Article Text

Improving type 2 diabetes mellitus management in Ministry of Defense Hospitals in the Kingdom of Saudi Arabia 2018–2021
  1. Yasser K Alotaibi1,
  2. Noura Al-Nowaiser1,
  3. Turki J Al Harbi2,
  4. Ayla M Tourkmani2,
  5. Maha Moharram1
  1. 1Continuous Quality Improvement and Patient Safety, General Directorate for Health Services, Ministry of Defense, Riyadh, Saudi Arabia
  2. 2Chronic Illness Center, Family and Community Medicine Department, Prince Sultan Military Medical City, Riyadh, Saudi Arabia
  1. Correspondence to Dr Turki J Al Harbi; tjalharbi{at}psmmc.med.sa

Abstract

Diabetes mellitus is a metabolic disease characterised by elevated levels of blood glucose and is a leading cause of disability and mortality. Uncontrolled type 2 diabetes leads to complications such as retinopathy, nephropathy and neuropathy. Improved treatment of hyperglycaemia is likely to delay the onset and progression of microvascular and neuropathic complications.

This article describes the efforts of 18 governmental hospitals in the Kingdom of Saudi Arabia that enrolled in a collaborative improvement project to improve the poor glycaemic control (HbA1c >9% to be less than 15%) of patients with diabetes by the end of 2021 among all the chronic illness clinics in the enrolled military hospitals. Enrolled hospitals were required to implement an evidence-based change package that included the implementation of diabetes clinical practice guidelines with standardised assessment and care planning tools. Furthermore, care delivery was standardised using a standard clinic scope of service that focused on multidisciplinary care teams. Finally, hospitals were required to implement diabetes registries that were used by case managers for poorly controlled patients.

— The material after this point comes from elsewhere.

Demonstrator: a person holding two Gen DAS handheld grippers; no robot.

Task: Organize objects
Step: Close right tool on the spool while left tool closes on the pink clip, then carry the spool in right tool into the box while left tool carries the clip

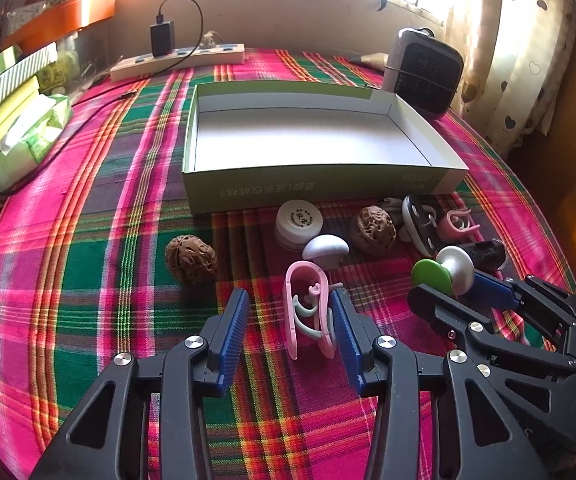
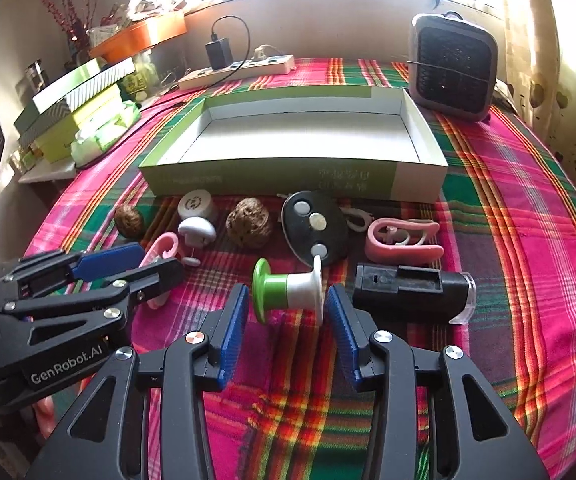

The project timetable was from October 2018 to December 2021. Diabetes poor control (HbA1c >9%) showed improved mean difference of 12.7% (34.9% baseline, 22.2% after) with a p value of 0.01. Diabetes optimal testing significantly improved from 41% at the start of the project in the fourth quarter of 2018, reaching 78% by the end of the fourth quarter of 2021. Variation between hospitals showed a significant reduction in the first quarter of 2021.

The collaborative multilevel approach of standardising the care based on the best available evidence through policies, guidelines and protocols, patient-focused care and integrated care plan by a multidisciplinary team was associated with noticeable improvement in all key performance indicators of the project.

  • DIABETES MELLITUS
  • Quality improvement
  • Healthcare quality improvement
  • Chronic disease management
  • Continuous quality improvement

Data availability statement

All data relevant to the study are included in the article or uploaded as supplementary information.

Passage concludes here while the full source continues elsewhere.